• [WHAT YOU WILL DO]: Leave out the pictures and transcribe every entry below exactly.

• [GIVEN DATA]:
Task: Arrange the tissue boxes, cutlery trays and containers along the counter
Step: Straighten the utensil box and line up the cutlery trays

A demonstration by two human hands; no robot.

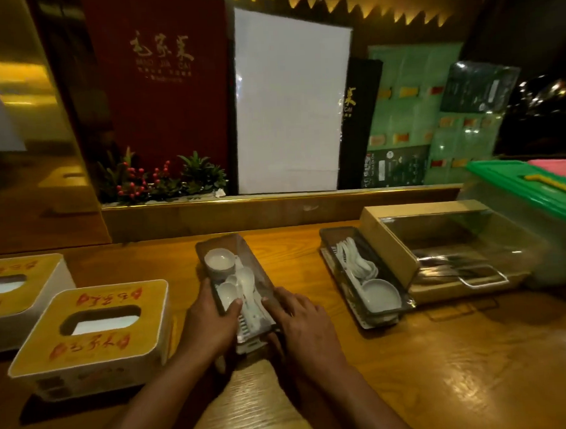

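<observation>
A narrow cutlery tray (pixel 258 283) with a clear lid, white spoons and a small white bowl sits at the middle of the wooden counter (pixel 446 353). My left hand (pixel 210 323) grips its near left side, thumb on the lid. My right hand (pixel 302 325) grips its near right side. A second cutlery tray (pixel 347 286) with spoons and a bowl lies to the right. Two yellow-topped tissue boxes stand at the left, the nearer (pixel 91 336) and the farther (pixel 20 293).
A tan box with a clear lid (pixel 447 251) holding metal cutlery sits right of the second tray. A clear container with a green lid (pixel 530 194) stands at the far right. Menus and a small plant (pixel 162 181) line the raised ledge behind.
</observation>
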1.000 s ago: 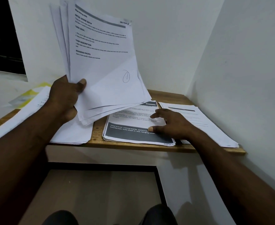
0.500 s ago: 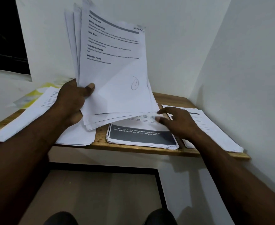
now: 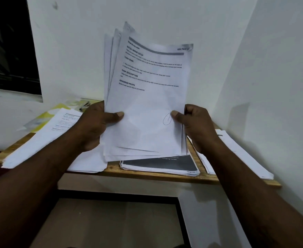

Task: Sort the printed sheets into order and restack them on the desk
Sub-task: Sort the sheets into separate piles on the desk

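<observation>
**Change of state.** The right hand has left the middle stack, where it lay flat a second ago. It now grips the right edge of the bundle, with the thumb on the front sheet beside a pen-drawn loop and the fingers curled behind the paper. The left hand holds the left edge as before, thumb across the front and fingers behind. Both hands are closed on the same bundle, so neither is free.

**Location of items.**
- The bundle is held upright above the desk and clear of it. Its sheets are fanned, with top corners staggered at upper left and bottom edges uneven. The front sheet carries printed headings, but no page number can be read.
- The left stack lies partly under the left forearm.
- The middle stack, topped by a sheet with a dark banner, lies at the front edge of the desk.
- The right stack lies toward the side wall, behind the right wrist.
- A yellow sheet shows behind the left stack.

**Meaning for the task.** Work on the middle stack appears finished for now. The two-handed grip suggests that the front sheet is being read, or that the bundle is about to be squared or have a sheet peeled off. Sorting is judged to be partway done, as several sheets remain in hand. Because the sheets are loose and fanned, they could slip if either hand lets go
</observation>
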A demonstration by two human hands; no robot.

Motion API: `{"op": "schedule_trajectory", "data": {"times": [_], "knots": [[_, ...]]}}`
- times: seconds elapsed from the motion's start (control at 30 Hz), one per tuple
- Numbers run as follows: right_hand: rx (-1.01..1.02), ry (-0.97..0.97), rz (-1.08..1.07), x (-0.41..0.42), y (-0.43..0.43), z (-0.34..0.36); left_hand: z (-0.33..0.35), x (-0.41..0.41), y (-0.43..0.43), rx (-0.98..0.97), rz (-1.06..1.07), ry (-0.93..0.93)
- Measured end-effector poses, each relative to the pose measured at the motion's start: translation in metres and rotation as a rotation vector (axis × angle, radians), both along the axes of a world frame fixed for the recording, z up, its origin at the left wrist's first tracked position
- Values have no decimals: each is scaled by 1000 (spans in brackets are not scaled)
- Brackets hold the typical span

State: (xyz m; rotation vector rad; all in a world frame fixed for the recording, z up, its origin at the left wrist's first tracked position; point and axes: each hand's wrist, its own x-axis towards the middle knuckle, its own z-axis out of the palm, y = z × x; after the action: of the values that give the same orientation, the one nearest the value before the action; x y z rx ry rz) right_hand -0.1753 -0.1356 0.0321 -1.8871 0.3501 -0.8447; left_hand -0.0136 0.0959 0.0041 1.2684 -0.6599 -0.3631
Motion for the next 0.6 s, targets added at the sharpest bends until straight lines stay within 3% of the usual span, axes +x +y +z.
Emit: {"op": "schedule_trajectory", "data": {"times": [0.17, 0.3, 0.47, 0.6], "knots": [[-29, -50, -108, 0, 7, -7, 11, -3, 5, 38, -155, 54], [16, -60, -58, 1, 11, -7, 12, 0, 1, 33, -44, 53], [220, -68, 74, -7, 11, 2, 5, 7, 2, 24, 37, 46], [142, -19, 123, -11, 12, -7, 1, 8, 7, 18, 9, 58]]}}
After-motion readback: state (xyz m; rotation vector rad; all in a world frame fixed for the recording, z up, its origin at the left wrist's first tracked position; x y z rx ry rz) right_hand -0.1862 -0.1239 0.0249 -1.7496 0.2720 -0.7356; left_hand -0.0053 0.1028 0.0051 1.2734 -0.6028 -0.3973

• [ANSWER BOX]:
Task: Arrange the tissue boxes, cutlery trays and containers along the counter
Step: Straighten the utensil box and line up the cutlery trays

A demonstration by two human hands; no robot.


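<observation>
A narrow cutlery tray (pixel 258 283) with a clear lid, white spoons and a small white bowl sits at the middle of the wooden counter (pixel 446 353). My left hand (pixel 210 323) grips its near left side, thumb on the lid. My right hand (pixel 302 325) grips its near right side. A second cutlery tray (pixel 347 286) with spoons and a bowl lies to the right. Two yellow-topped tissue boxes stand at the left, the nearer (pixel 91 336) and the farther (pixel 20 293).
A tan box with a clear lid (pixel 447 251) holding metal cutlery sits right of the second tray. A clear container with a green lid (pixel 530 194) stands at the far right. Menus and a small plant (pixel 162 181) line the raised ledge behind.
</observation>
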1.000 s ago: 
0.500 s ago: 
now: 

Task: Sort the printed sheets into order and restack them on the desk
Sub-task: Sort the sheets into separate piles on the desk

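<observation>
**Change of state.** The right hand has left the middle stack, where it lay flat a second ago. It now grips the right edge of the bundle, with the thumb on the front sheet beside a pen-drawn loop and the fingers curled behind the paper. The left hand holds the left edge as before, thumb across the front and fingers behind. Both hands are closed on the same bundle, so neither is free.

**Location of items.**
- The bundle is held upright above the desk and clear of it. Its sheets are fanned, with top corners staggered at upper left and bottom edges uneven. The front sheet carries printed headings, but no page number can be read.
- The left stack lies partly under the left forearm.
- The middle stack, topped by a sheet with a dark banner, lies at the front edge of the desk.
- The right stack lies toward the side wall, behind the right wrist.
- A yellow sheet shows behind the left stack.

**Meaning for the task.** Work on the middle stack appears finished for now. The two-handed grip suggests that the front sheet is being read, or that the bundle is about to be squared or have a sheet peeled off. Sorting is judged to be partway done, as several sheets remain in hand. Because the sheets are loose and fanned, they could slip if either hand lets go
</observation>
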A demonstration by two human hands; no robot.

Motion API: `{"op": "schedule_trajectory", "data": {"times": [_], "knots": [[_, ...]]}}`
- times: seconds elapsed from the motion's start (control at 30 Hz), one per tuple
- Numbers run as follows: right_hand: rx (-1.01..1.02), ry (-0.97..0.97), rz (-1.08..1.07), x (-0.41..0.42), y (-0.43..0.43), z (-0.34..0.36); left_hand: z (-0.33..0.35), x (-0.41..0.41), y (-0.43..0.43), rx (-0.98..0.97), rz (-1.06..1.07), ry (-0.93..0.93)
- Measured end-effector poses, each relative to the pose measured at the motion's start: translation in metres and rotation as a rotation vector (axis × angle, radians), both along the axes of a world frame fixed for the recording, z up, its origin at the left wrist's first tracked position
- Values have no decimals: each is scaled by 1000 (spans in brackets are not scaled)
- Brackets hold the typical span

State: (xyz m; rotation vector rad; all in a world frame fixed for the recording, z up, its origin at the left wrist's first tracked position; point and axes: each hand's wrist, its own x-axis towards the middle knuckle, its own z-axis out of the palm, y = z × x; after the action: of the values that give the same orientation, the one nearest the value before the action; x y z rx ry rz) right_hand -0.1753 -0.1356 0.0321 -1.8871 0.3501 -0.8447; left_hand -0.0136 0.0959 0.0041 1.2684 -0.6599 -0.3631
Motion for the next 0.6 s, targets added at the sharpest bends until straight lines stay within 3% of the usual span, axes +x +y +z.
Emit: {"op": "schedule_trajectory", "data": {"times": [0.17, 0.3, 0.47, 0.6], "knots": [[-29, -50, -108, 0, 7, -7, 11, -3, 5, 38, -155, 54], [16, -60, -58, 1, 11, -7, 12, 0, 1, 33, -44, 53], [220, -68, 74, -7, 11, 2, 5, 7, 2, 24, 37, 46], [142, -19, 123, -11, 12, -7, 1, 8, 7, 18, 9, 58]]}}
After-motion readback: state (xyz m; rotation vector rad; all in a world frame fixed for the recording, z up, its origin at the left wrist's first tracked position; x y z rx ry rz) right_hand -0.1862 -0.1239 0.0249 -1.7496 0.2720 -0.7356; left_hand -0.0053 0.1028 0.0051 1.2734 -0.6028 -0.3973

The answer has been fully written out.